## Your assignment
Write out the records in full, exactly as given, but without the images.

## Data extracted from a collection
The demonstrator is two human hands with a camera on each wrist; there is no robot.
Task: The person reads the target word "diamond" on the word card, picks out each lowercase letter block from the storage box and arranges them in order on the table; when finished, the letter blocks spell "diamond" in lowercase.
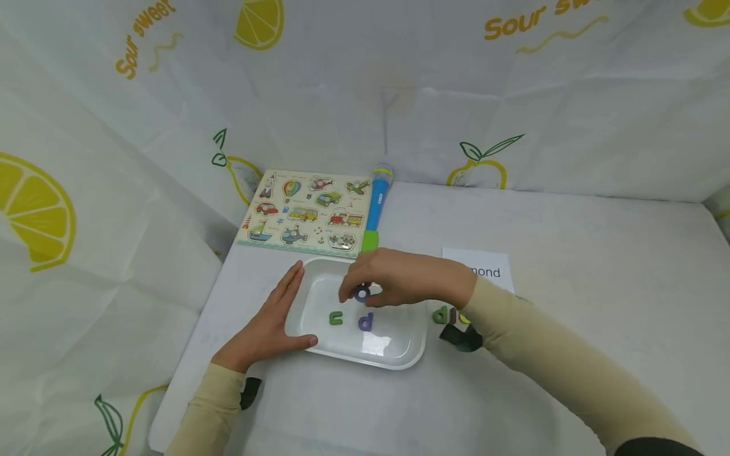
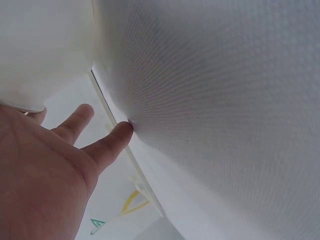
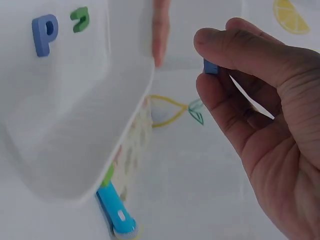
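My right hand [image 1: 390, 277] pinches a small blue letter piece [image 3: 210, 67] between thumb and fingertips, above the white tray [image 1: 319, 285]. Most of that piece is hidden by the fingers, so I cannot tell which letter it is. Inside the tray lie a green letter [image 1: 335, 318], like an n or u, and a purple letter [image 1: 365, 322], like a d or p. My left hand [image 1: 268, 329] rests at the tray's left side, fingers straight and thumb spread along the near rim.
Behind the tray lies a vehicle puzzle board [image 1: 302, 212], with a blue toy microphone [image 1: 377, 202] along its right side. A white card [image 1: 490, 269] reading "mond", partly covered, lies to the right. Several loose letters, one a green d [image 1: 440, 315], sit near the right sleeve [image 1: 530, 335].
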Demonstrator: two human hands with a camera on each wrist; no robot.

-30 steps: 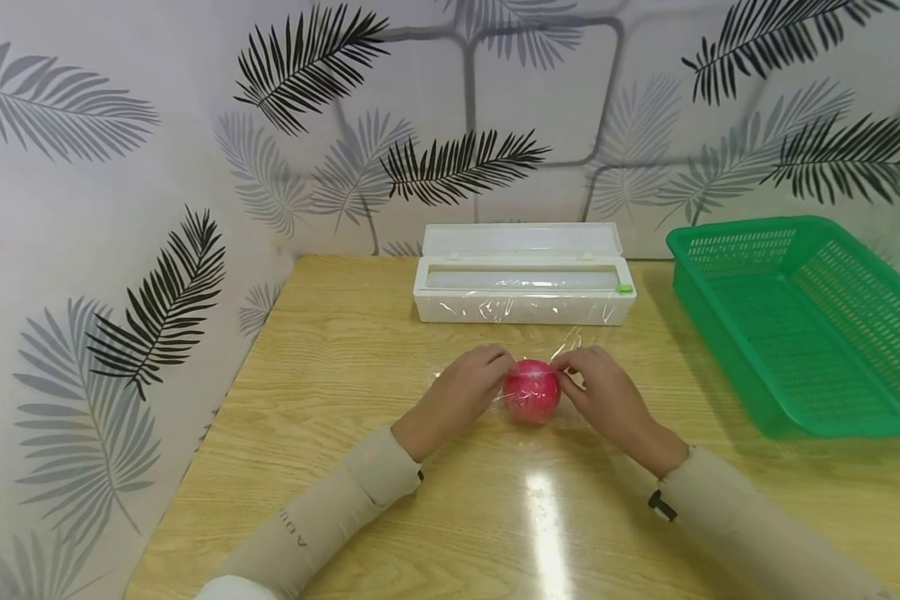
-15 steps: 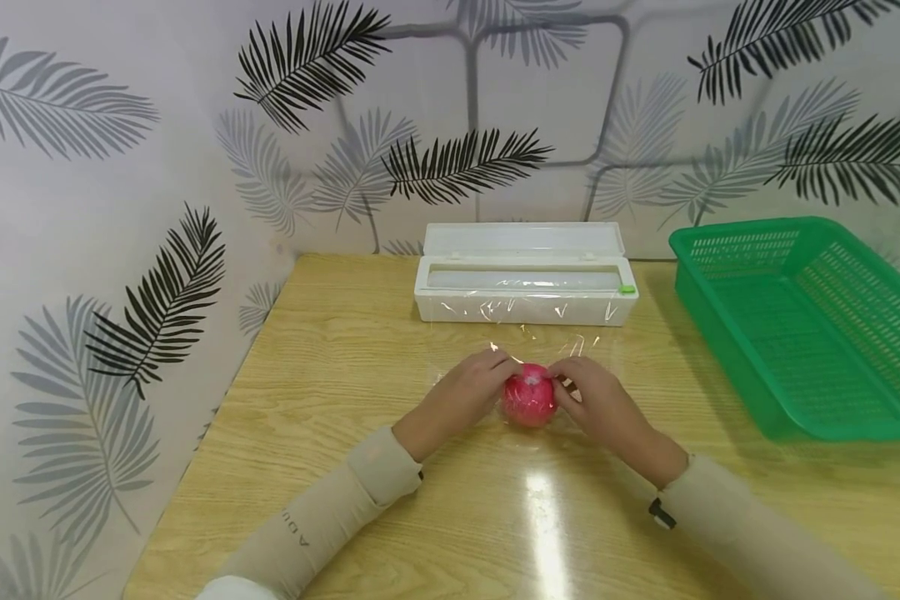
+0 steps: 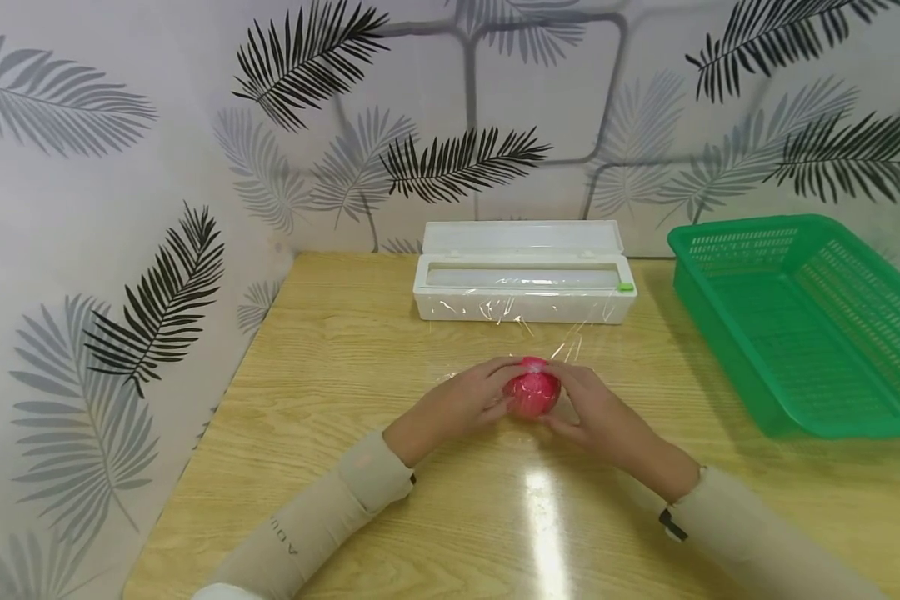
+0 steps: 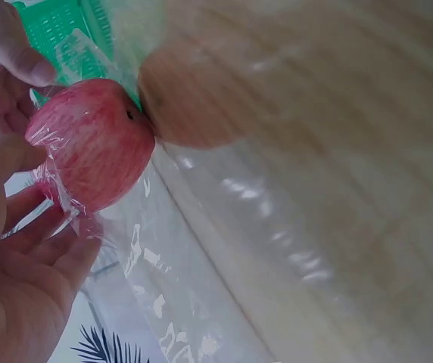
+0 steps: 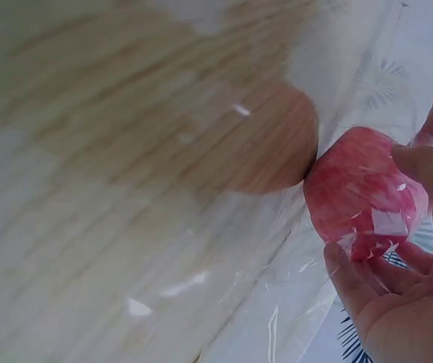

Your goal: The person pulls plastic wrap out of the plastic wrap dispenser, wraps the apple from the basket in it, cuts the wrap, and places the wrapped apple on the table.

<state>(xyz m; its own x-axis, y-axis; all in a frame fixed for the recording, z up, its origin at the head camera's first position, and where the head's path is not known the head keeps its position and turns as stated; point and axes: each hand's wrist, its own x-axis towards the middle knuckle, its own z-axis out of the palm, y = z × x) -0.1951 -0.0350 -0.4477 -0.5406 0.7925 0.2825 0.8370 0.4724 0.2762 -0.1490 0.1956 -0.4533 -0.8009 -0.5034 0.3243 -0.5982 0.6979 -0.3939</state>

## Solution
The demonstrator is two human hands with a camera on each wrist; there is no robot.
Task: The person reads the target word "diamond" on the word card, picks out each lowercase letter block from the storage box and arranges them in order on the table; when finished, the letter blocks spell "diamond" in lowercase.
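My right hand [image 1: 390, 277] pinches a small blue letter piece [image 3: 210, 67] between thumb and fingertips, above the white tray [image 1: 319, 285]. Most of that piece is hidden by the fingers, so I cannot tell which letter it is. Inside the tray lie a green letter [image 1: 335, 318], like an n or u, and a purple letter [image 1: 365, 322], like a d or p. My left hand [image 1: 268, 329] rests at the tray's left side, fingers straight and thumb spread along the near rim.
Behind the tray lies a vehicle puzzle board [image 1: 302, 212], with a blue toy microphone [image 1: 377, 202] along its right side. A white card [image 1: 490, 269] reading "mond", partly covered, lies to the right. Several loose letters, one a green d [image 1: 440, 315], sit near the right sleeve [image 1: 530, 335].
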Demonstrator: two human hands with a camera on each wrist; no robot.

-30 steps: 
-15 steps: 
+0 steps: 
+0 steps: 
+0 steps: 

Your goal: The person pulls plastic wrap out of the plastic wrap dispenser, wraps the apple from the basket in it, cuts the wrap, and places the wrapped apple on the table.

<state>(xyz m; its own x-axis, y-axis; all in a frame fixed for the recording, z up, its origin at the head camera's first position, and where the head's path is not known the head keeps its position and turns as stated; point and axes: each hand's wrist, its own x-axis towards the middle knuckle, its own z-axis out of the palm, y = z × x) -0.1951 -0.0350 -0.4477 -0.5406 0.7925 0.2825 0.8370 0.4724 0.2762 -0.1490 0.1956 -0.4533 -0.8009 -0.5034 0.3243 -0.5982 0.6979 -0.3939</state>

What the exercise asked for is complete.